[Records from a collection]
---
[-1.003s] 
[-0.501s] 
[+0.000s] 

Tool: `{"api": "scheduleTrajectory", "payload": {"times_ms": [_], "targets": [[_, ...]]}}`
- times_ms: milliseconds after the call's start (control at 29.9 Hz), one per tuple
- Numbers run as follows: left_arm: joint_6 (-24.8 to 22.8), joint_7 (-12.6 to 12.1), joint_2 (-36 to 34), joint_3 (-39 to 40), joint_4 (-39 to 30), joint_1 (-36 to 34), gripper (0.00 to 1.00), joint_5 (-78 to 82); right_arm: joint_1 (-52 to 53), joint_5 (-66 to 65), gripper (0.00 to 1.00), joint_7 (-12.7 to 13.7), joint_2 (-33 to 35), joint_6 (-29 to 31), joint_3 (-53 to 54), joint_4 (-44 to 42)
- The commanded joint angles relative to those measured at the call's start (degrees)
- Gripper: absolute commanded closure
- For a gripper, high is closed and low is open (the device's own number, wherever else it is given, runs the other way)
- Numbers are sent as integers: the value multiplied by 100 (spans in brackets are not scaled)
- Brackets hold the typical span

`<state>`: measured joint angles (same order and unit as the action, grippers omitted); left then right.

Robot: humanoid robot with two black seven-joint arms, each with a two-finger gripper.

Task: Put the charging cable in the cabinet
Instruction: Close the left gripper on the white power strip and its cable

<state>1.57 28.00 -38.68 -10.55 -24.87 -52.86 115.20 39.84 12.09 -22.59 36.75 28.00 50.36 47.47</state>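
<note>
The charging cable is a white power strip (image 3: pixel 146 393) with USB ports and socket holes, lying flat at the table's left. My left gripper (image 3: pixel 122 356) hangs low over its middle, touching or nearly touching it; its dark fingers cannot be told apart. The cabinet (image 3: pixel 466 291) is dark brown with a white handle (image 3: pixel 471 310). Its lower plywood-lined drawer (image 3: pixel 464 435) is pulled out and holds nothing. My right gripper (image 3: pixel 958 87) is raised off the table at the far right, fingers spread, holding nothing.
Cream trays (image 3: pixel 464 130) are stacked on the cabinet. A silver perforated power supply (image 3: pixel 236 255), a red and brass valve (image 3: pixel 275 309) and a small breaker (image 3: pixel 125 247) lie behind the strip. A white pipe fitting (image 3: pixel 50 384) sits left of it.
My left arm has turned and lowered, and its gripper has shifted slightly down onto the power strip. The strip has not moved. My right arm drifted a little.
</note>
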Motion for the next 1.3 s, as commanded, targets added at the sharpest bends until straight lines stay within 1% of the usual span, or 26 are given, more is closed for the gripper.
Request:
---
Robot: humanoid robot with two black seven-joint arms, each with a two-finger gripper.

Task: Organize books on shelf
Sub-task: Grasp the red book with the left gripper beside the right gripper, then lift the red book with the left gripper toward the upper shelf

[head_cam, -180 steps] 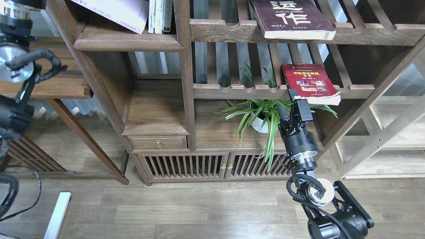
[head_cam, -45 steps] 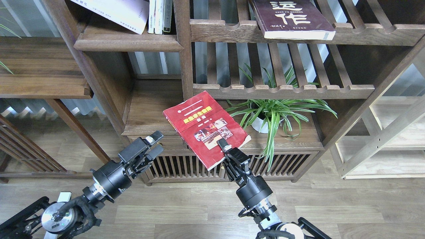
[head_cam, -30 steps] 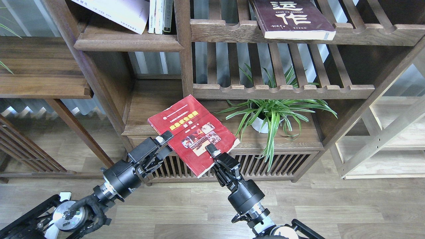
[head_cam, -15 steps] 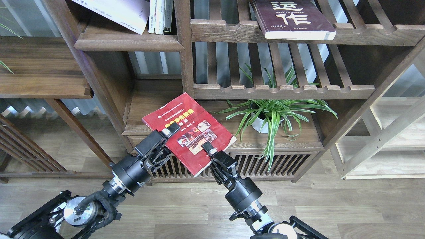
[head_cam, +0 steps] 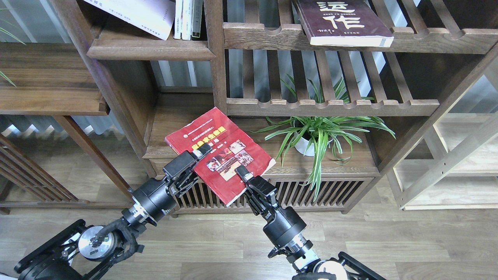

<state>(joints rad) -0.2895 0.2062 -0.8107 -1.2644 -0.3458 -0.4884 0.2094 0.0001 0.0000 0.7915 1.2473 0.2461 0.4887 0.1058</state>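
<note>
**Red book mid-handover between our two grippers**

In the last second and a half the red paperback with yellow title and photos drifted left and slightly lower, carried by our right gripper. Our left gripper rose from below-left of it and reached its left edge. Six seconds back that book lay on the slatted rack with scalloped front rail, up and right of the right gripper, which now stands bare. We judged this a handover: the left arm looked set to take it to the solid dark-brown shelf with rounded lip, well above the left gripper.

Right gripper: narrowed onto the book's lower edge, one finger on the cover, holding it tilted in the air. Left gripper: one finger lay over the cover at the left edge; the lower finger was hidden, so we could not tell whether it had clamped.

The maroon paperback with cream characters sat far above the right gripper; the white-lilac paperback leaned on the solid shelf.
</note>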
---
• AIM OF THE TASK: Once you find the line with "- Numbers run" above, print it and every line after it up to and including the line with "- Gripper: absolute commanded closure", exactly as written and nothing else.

• ANSWER SECTION:
- Numbers run as follows: left_arm: joint_6 (-24.8 to 22.8), joint_7 (-12.6 to 12.1), joint_2 (-36 to 34), joint_3 (-39 to 40), joint_4 (-39 to 30), joint_1 (-36 to 34), gripper (0.00 to 1.00), joint_5 (-78 to 82); right_arm: joint_1 (-52 to 53), joint_5 (-66 to 65), gripper (0.00 to 1.00), joint_7 (-12.7 to 13.7), joint_2 (-33 to 35), joint_6 (-29 to 31), joint_3 (-53 to 54), joint_4 (-44 to 42)
- The commanded joint angles relative to those measured at the call's start (degrees)
- Gripper: absolute commanded closure

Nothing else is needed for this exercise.